"In general, this is an excellent sequel. If you are a fan of the original, I guarantee that you will love this even more"

Three years after the success of the first outing for the Barden Bellas, Brownstone Pictures has brought us another hilarious instalment which will have you singing the soundtrack for months to come.

Pitch Perfect 2 sees the Bellas cast out from their role as the top acapella group in America after a particularly humiliating performance at the Lincoln Center. In order to restore their position (and their dignity) they must enter and win an international competition that no American Group has ever won before.

With Elizabeth Banks in her new role as director, as well as actor and producer, I can only imagine the pressure she must have felt to live up to the massive popularity of the first film. The good news is that they pulled it off -- everything is bigger and better in this film.

Part of the draw from the last film was the humour; a mixture of flat out silly, dark and just plain offensive laughs, which are not to everyone’s taste. But for me, it takes me back to some of the classic English comedies I grew up with. Yes, some of the jokes are pretty low brow and yes, they do offend everyone, but here-in lies the beauty of it. They do not victimise one group of people; no-one is singled out. Everyone is open to ridicule and everyone is ridiculed, including themselves. A prime example of this is a particularly funny scene (seen, in part, in the trailer) where the Bellas are discussing their chances in the international competition and it is left to acapella pundits Gail (Elizabeth Banks) and John (John Michael Higgins) to explain why no American has won the competition before. In short, it’s because “Everybody hates us”.

The musical numbers have stepped up a notch since the last instalment and now they’re more complex and dramatic. Particular credit must be given to the German group “Das Sound Machine” headed by Kommissar (Birgitte Hjort Sørensen) and Pieter Krämer (Flula Borg). Their musical performances are spot on, creating real intimidation for the Barden Bellas and Kommissar and Pieter are a brilliant double act with Pieter running his mouth, hilariously ridiculing the Bellas as Kommissar stands by with an almost perpetual look of disgust on her face. The characters are stereotypically German but are given enough of an upper hand that it does not feel like they are being picked on.

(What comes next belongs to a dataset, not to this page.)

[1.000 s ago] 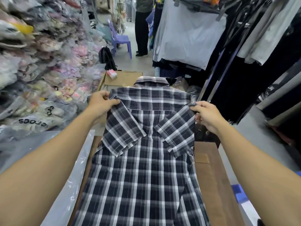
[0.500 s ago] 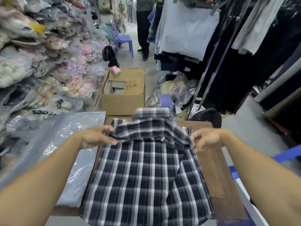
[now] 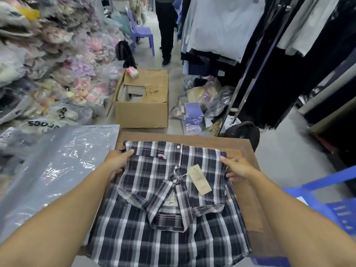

There is an abundance of star cameos, clearly drawn by the popularity of the first film, each used to perfection. Although some have been hinted at in the trailer, there are a few that you just will not see coming. As for the few new major players, Hailee Steinfeld is suitably adorable as Emily, the new Bella recruit, who’s another great singing talent that I was not aware of. Beca’s boss is played by Keegan-Michael Key, bringing a side-splitting distraction to the main storyline. Full of energy and ridiculously quick-wit, he is a joy to watch and an excellent commentary on the sometimes ludicrous behaviour of the modern music industry.

My one gripe would be the lack of Beca (Anna Kendrick) in this film. Despite being touted as the lead in both films she is conspicuously missing from a lot of the main storyline. When she does appear, she lacks the energy of the other girls, highlighted by the force of nature that is Rebel Wilson as Fat Amy. Luckily, the energy and verve of the other girls make up for this deficit and the film does not suffer too much because of it.

In general, this is an excellent sequel. If you are a fan of the original, I guarantee that you will love this even more. If you’ve never watched it before, what the hell have you been doing?! Seriously though, take your friends, head out to a cinema and prepare to spurt Sprite out of your nose with the laughter that occurs every other minute.